__The task__
Return all the lines below exactly as written. Drop every picture.

[Source records]
%%
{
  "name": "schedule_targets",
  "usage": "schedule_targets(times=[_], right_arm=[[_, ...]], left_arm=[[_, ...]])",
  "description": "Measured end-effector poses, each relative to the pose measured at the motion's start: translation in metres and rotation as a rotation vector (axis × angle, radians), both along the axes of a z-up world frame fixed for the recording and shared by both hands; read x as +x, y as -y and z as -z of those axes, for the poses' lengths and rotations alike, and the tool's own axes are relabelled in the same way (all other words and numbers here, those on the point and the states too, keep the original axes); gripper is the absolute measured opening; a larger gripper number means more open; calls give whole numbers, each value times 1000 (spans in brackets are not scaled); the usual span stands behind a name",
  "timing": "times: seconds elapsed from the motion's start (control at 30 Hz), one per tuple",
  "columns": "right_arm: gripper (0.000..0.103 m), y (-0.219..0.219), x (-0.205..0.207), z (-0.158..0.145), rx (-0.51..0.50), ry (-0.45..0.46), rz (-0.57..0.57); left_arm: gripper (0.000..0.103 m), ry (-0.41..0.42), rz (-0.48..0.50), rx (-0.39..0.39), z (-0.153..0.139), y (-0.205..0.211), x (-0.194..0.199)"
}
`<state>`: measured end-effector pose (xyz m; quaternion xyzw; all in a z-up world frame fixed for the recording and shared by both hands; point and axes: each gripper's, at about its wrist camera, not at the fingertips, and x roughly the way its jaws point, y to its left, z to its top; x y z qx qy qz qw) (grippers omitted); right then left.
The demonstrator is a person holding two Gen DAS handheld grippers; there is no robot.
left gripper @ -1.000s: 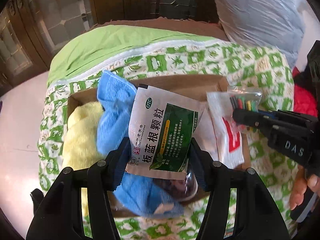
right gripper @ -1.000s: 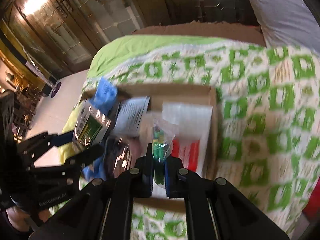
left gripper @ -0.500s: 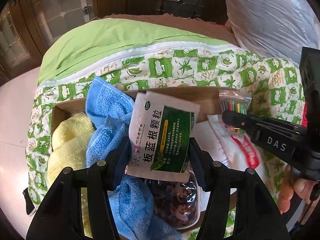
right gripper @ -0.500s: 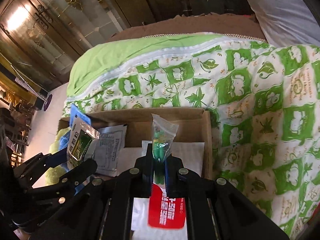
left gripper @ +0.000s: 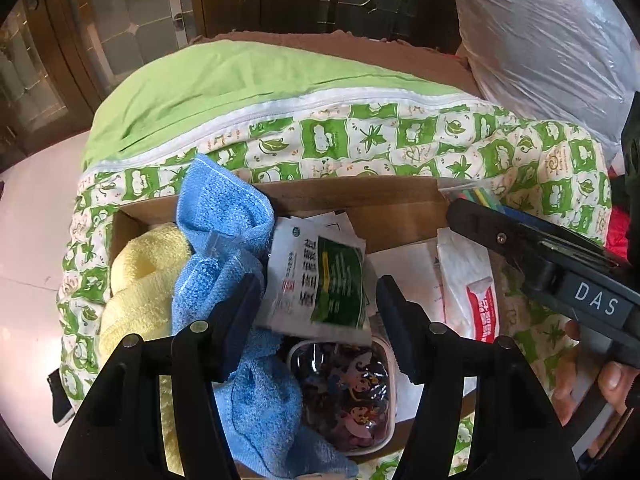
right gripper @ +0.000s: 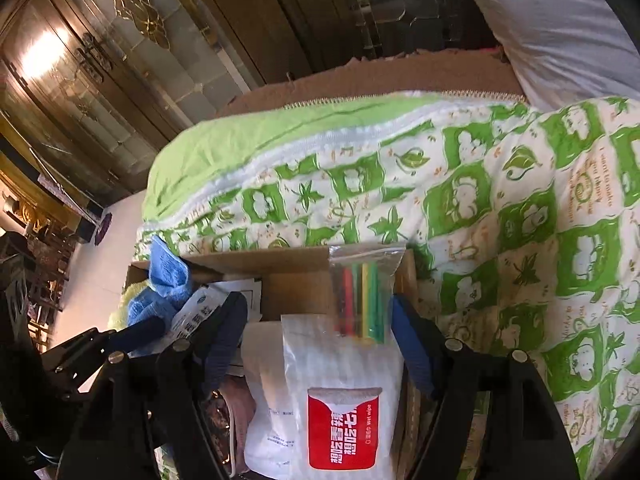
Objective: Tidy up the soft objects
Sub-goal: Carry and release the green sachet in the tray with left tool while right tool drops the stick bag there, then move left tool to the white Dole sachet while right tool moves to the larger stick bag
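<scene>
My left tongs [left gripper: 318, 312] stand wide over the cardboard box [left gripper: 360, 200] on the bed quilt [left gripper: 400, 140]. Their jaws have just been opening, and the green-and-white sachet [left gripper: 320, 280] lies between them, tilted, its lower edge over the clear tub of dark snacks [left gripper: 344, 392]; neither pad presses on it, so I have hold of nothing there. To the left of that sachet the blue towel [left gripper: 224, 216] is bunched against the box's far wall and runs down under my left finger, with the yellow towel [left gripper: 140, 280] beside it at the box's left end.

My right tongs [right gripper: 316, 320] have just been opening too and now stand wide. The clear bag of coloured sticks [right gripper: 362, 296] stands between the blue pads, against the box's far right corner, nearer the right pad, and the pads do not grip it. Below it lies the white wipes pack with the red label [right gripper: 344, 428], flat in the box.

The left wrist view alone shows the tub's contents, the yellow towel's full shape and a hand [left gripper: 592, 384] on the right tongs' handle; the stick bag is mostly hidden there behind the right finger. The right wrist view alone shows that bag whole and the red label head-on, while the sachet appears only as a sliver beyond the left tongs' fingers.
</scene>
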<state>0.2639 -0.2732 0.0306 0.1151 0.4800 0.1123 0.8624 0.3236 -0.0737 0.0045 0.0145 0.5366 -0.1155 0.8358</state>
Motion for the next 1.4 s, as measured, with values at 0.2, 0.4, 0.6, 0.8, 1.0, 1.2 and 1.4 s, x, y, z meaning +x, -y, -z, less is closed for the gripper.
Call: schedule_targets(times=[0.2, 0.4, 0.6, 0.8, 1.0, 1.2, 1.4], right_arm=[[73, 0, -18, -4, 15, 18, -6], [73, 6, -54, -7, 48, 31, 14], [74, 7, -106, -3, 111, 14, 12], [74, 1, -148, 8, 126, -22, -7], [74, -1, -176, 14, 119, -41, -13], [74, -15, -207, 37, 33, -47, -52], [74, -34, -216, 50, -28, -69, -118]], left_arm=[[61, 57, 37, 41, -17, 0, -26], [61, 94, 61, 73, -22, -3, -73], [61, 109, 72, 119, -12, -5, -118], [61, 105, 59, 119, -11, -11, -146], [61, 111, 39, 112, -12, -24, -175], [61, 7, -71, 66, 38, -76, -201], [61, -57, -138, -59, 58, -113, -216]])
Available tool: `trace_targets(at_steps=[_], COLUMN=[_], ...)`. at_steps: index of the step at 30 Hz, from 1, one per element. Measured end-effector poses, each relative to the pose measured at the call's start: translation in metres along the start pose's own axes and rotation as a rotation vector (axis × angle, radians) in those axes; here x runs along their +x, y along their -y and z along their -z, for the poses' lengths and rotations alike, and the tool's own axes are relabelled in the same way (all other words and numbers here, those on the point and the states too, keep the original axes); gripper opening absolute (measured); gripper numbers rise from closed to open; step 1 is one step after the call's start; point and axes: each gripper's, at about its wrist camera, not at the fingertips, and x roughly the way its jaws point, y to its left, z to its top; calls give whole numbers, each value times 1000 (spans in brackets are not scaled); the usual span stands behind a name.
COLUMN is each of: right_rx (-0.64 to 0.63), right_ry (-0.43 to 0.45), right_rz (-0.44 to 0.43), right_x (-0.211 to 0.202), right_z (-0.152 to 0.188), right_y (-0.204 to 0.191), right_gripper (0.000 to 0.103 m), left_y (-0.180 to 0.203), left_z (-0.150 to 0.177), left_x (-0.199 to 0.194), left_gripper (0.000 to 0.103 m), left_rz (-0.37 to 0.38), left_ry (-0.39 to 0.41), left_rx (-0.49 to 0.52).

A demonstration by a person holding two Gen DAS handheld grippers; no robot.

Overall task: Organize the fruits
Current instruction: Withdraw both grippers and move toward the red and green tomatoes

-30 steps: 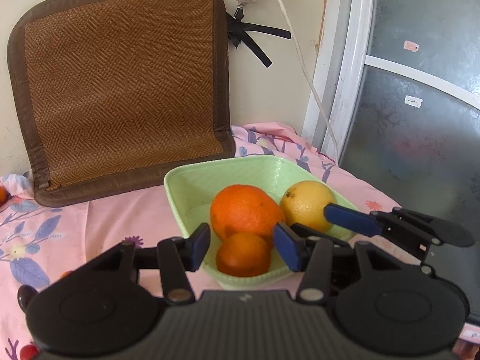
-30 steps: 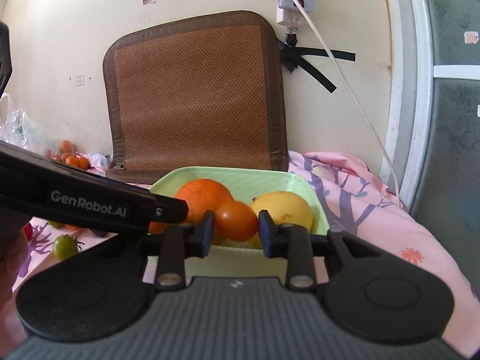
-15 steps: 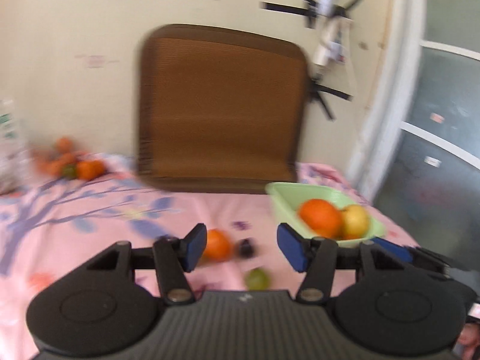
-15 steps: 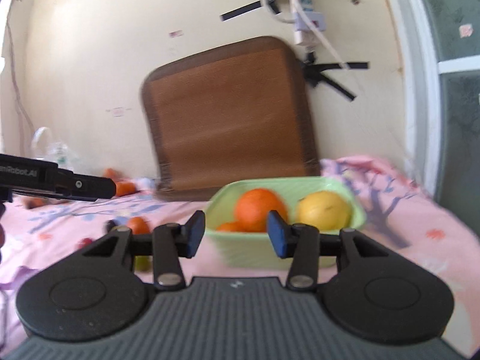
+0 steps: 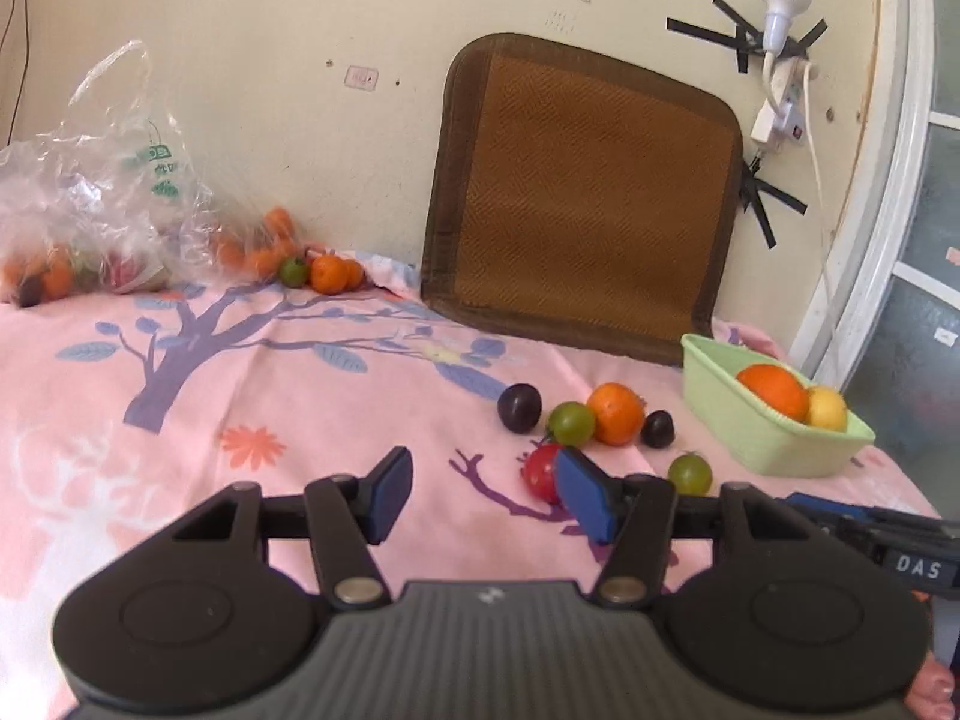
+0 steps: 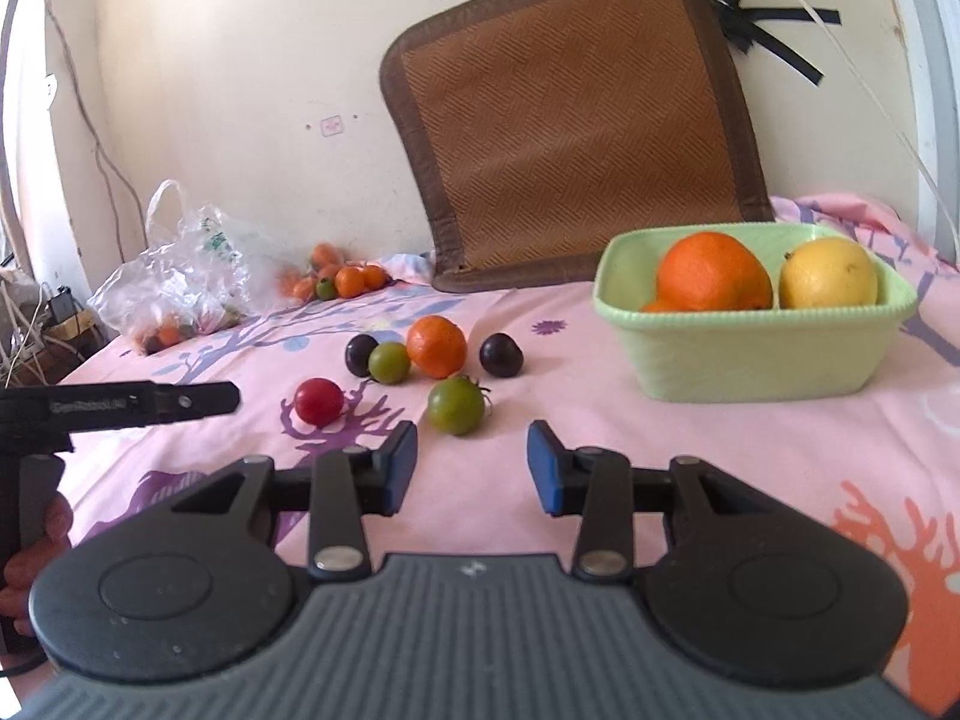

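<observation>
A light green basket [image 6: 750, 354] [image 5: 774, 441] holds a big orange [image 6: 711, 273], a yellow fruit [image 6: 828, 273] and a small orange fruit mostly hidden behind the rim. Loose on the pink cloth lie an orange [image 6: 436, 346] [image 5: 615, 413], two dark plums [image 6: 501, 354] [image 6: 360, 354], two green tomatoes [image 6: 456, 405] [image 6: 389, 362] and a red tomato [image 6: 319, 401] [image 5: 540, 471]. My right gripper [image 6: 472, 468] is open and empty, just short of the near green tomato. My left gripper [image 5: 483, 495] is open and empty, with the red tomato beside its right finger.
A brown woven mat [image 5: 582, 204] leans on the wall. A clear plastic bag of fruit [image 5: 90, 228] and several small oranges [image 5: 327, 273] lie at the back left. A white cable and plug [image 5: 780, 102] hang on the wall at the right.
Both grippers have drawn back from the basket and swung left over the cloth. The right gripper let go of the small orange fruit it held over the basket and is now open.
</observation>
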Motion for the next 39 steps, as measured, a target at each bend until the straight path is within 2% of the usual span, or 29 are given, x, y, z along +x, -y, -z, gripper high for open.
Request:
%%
__Result for this task__
{
  "name": "schedule_targets",
  "usage": "schedule_targets(times=[_], right_arm=[[_, ...]], left_arm=[[_, ...]])",
  "description": "Measured end-effector poses, each relative to the pose measured at the motion's start: translation in metres and rotation as a rotation vector (axis × angle, radians), both along the axes of a z-up world frame fixed for the recording and shared by both hands; read x as +x, y as -y and z as -z of those axes, for the poses' lengths and rotations alike, and the tool's own axes are relabelled in the same way (all other words and numbers here, those on the point and the states too, keep the original axes); gripper is the absolute measured opening; a larger gripper number means more open; calls give whole numbers, each value times 1000 (spans in brackets are not scaled); the usual span stands behind a name",
  "timing": "times: seconds elapsed from the motion's start (control at 30 Hz), one per tuple",
  "columns": "right_arm: gripper (0.000..0.103 m), y (-0.219..0.219), x (-0.205..0.207), z (-0.158..0.145), rx (-0.51..0.50), ry (-0.45..0.46), rz (-0.57..0.57); left_arm: gripper (0.000..0.103 m), ry (-0.41..0.42), rz (-0.48..0.50), rx (-0.39..0.39), z (-0.153..0.139), y (-0.205..0.211), x (-0.194..0.199)"
}
`<state>`: measured end-effector pose (xyz m; quaternion xyzw; all in a z-up world frame fixed for the recording and shared by both hands; point and axes: each gripper's, at about its wrist camera, not at the fingertips, and x roughly the way its jaws point, y to its left, z to its top; x y z qx qy qz qw) (grippers omitted); right then left.
The demonstrator is a person holding two Gen DAS handheld grippers; there is no robot.
left gripper @ -1.000s: 
right gripper @ -1.000s: 
left gripper @ -0.500s: 
right gripper @ -0.500s: 
left gripper @ +0.000s: 
right gripper @ +0.000s: 
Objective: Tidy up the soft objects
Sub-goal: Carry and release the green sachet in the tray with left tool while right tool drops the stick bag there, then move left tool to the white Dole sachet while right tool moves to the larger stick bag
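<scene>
My left tongs [left gripper: 318, 312] stand wide over the cardboard box [left gripper: 360, 200] on the bed quilt [left gripper: 400, 140]. Their jaws have just been opening, and the green-and-white sachet [left gripper: 320, 280] lies between them, tilted, its lower edge over the clear tub of dark snacks [left gripper: 344, 392]; neither pad presses on it, so I have hold of nothing there. To the left of that sachet the blue towel [left gripper: 224, 216] is bunched against the box's far wall and runs down under my left finger, with the yellow towel [left gripper: 140, 280] beside it at the box's left end.

My right tongs [right gripper: 316, 320] have just been opening too and now stand wide. The clear bag of coloured sticks [right gripper: 362, 296] stands between the blue pads, against the box's far right corner, nearer the right pad, and the pads do not grip it. Below it lies the white wipes pack with the red label [right gripper: 344, 428], flat in the box.

The left wrist view alone shows the tub's contents, the yellow towel's full shape and a hand [left gripper: 592, 384] on the right tongs' handle; the stick bag is mostly hidden there behind the right finger. The right wrist view alone shows that bag whole and the red label head-on, while the sachet appears only as a sliver beyond the left tongs' fingers.
</scene>
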<state>0.2639 -0.2732 0.0306 0.1151 0.4800 0.1123 0.8624 0.3236 -0.0737 0.0045 0.0145 0.5366 -0.1155 0.8358</state>
Motion for the next 1.4 s, as measured, with values at 0.2, 0.4, 0.6, 0.8, 1.0, 1.2 and 1.4 s, x, y, z meaning +x, -y, -z, less is closed for the gripper.
Call: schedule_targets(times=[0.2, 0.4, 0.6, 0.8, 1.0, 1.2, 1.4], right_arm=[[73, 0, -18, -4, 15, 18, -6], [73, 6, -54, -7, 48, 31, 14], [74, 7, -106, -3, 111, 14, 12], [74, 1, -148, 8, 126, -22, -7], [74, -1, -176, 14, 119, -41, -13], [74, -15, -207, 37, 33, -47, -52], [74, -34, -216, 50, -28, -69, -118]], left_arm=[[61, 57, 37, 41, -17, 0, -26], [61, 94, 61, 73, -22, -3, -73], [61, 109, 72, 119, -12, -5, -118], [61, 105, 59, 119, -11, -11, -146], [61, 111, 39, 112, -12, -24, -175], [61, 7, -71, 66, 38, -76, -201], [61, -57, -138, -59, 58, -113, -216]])
Available tool: `trace_targets(at_steps=[_], COLUMN=[_], ...)`. at_steps: index of the step at 30 Hz, from 1, one per element. Measured end-effector poses, each relative to the pose measured at the call's start: translation in metres along the start pose's own axes and rotation as a rotation vector (axis × angle, radians) in those axes; here x runs along their +x, y along their -y and z along their -z, for the poses' lengths and rotations alike, and the tool's own axes are relabelled in the same way (all other words and numbers here, those on the point and the states too, keep the original axes); gripper opening absolute (measured); gripper numbers rise from closed to open; step 1 is one step after the call's start; point and axes: each gripper's, at about its wrist camera, not at the fingertips, and x roughly the way its jaws point, y to its left, z to its top; calls give whole numbers, each value times 1000 (spans in brackets are not scaled); the usual span stands behind a name.
COLUMN is each of: right_rx (-0.64 to 0.63), right_ry (-0.43 to 0.45), right_rz (-0.44 to 0.43), right_x (-0.211 to 0.202), right_z (-0.152 to 0.188), right_y (-0.204 to 0.191), right_gripper (0.000 to 0.103 m), left_y (-0.180 to 0.203), left_z (-0.150 to 0.177), left_x (-0.199 to 0.194), left_gripper (0.000 to 0.103 m), left_rz (-0.37 to 0.38), left_ry (-0.39 to 0.41), left_rx (-0.49 to 0.52).

A demonstration by a person holding two Gen DAS handheld grippers; no robot.

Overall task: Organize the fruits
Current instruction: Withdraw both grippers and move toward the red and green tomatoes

-30 steps: 
-30 steps: 
-15 steps: 
-15 steps: 
+0 steps: 
+0 steps: 

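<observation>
A light green basket [image 6: 750, 354] [image 5: 774, 441] holds a big orange [image 6: 711, 273], a yellow fruit [image 6: 828, 273] and a small orange fruit mostly hidden behind the rim. Loose on the pink cloth lie an orange [image 6: 436, 346] [image 5: 615, 413], two dark plums [image 6: 501, 354] [image 6: 360, 354], two green tomatoes [image 6: 456, 405] [image 6: 389, 362] and a red tomato [image 6: 319, 401] [image 5: 540, 471]. My right gripper [image 6: 472, 468] is open and empty, just short of the near green tomato. My left gripper [image 5: 483, 495] is open and empty, with the red tomato beside its right finger.
A brown woven mat [image 5: 582, 204] leans on the wall. A clear plastic bag of fruit [image 5: 90, 228] and several small oranges [image 5: 327, 273] lie at the back left. A white cable and plug [image 5: 780, 102] hang on the wall at the right.
Both grippers have drawn back from the basket and swung left over the cloth. The right gripper let go of the small orange fruit it held over the basket and is now open.
</observation>
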Motion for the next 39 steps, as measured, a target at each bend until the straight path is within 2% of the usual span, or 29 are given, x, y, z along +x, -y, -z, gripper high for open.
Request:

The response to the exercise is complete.